Friday, October 06, 2006
Quine has that famous saying, "Philosophy of science is philosophy enough." While it is quite a strong pronouncement, it isn't one that seemed to impart a great deal of influence on Quine's own writing. He didn't write much about philosophy of science. He often wrote that science should have pride of place in our worldviews, but there isn't much philosophy of science proper. I think the closest he gets is discussing the relation of theory and evidence, which is certainly a bit of philosophy of science. It is sort of like the people that say philosophers should engage in naturalized epistemology, e.g. my hero Van, but don't include long discussions of psychological literature or cite any psychological findings. Gesturing at Psychology, with a capitol 'P', is not enough I think. Davidson, while not buying into this "philosophy enough" business, did "dirty" his hands with some empirical research in decision theory. He published the results in a book with Pat Suppes. It's understandable why one would want to stay away from the research and stick to the pronouncements. The former are frustrating and a huge time sink.
Wednesday, October 04, 2006
One really helpful distinction that Etchemendy makes in his "Concept of Logical Consequence" is between representational and interpretational semantics. Representational semantics, in a model, give ways the world might be given what the words/etc. mean. Thus, a given truth table for a lot of propositions will represent the myriad of possibilities the world could have been depending on whether one or another proposition was true or false. Interpretational semantics are the more standard model theoretic kind. They vary the meanings of terms and give us what would be true given that the words have the interpretation in question. Very roughly, the prior varies worlds and maintains meaning, while the latter varies meaning and maintains worlds.
This gets deployed by Etchemendy when looking at cases where the two conceptions come apart. Representational semantics supports counterfactuals involving differing ways things may be. Would a sentence A&B be true in a world where A held but not B? No. More concretely, would "snow is white" be true in a world where snow is black? No, again. Therefore, it isn't necessary that snow is white. Interpretational semantics tells us that "snow is white" would be true if 'snow' meant tar and 'is white' meant 'is black'. Again, there are clearly interpretations on which this sentence is false.

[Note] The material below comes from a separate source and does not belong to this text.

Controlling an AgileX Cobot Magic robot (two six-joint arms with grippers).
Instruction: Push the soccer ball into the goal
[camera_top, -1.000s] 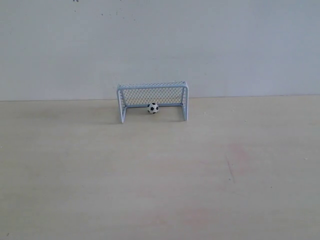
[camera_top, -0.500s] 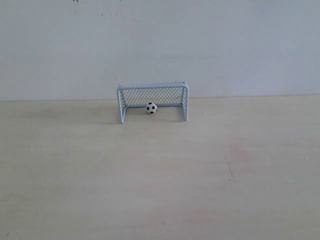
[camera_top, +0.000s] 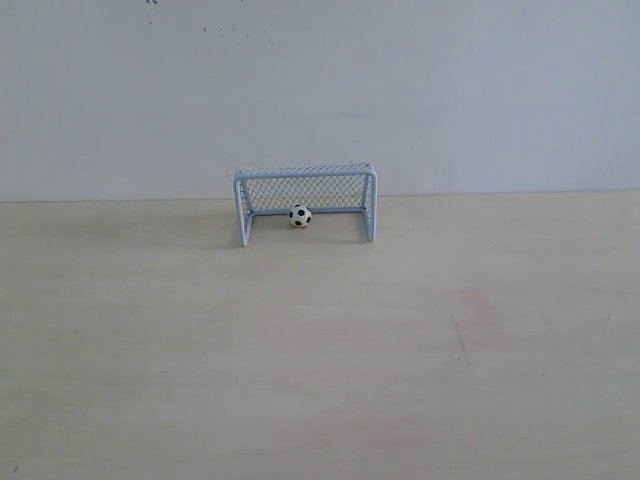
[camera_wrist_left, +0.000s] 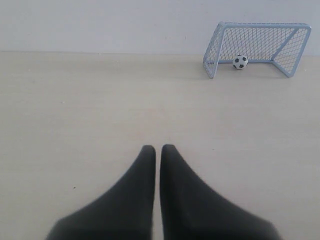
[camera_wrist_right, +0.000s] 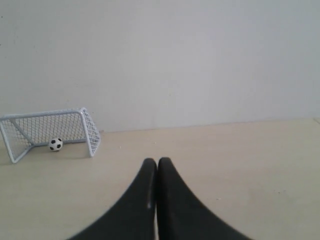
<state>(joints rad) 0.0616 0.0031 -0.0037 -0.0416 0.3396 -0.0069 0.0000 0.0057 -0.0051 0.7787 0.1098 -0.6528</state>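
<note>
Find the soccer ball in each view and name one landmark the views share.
Exterior view: soccer ball near picture centre, inside the goal.
Left wrist view: soccer ball inside the goal, far beyond the left gripper.
Right wrist view: soccer ball inside the goal, far beyond the right gripper.
Shared landmark: the goal.
</note>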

Representational semantics is what connects to our ideas about necessity. If something is true in all the different situations represented, if the things under consideration are changing, then it is necessary. Interpretational semantics tells us when things are true in virtue of meaning, i.e. no matter what meaning is assigned to the parts of a sentence (holding to type restrictions and other things), it comes out true. We can't get necessity out of this though, cause it involves only meanings with regard to the one domain. Necessity deals with possible worlds, and so we need those in the picture to properly claim that something is necessary. It is pretty easy to slide between the two ideas, especially since they are extensionally equivalent in some cases. The urge is even stronger if we think of models as being worlds, but evaluating sentences using interpretational semantics. We get to have our necessity cake and eat it too.